_About this exercise_:
Show each line of the data below in which "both" occurs.

_Available data_:
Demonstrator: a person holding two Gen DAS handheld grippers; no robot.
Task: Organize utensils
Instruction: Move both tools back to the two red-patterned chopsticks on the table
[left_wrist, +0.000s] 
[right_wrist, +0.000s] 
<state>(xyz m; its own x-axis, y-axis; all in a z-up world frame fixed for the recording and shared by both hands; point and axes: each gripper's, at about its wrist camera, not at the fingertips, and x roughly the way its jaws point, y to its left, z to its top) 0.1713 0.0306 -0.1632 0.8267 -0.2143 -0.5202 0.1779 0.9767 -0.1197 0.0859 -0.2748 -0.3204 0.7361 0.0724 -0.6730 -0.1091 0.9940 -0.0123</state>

_Exercise output_:
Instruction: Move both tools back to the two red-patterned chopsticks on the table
<state>(xyz m; its own x-axis, y-axis; all in a z-up world frame fixed for the recording and shared by both hands; point and axes: each gripper's, at about its wrist camera, not at the fingertips, and x roughly the way its jaws point, y to its left, z to its top) 0.1713 0.0306 -0.1632 0.8267 -0.2143 -0.5202 0.1779 0.9767 -0.1197 0.0859 -0.2748 -0.3204 0.7361 0.0724 -0.6730 -0.1091 0.9940 -0.0123</state>

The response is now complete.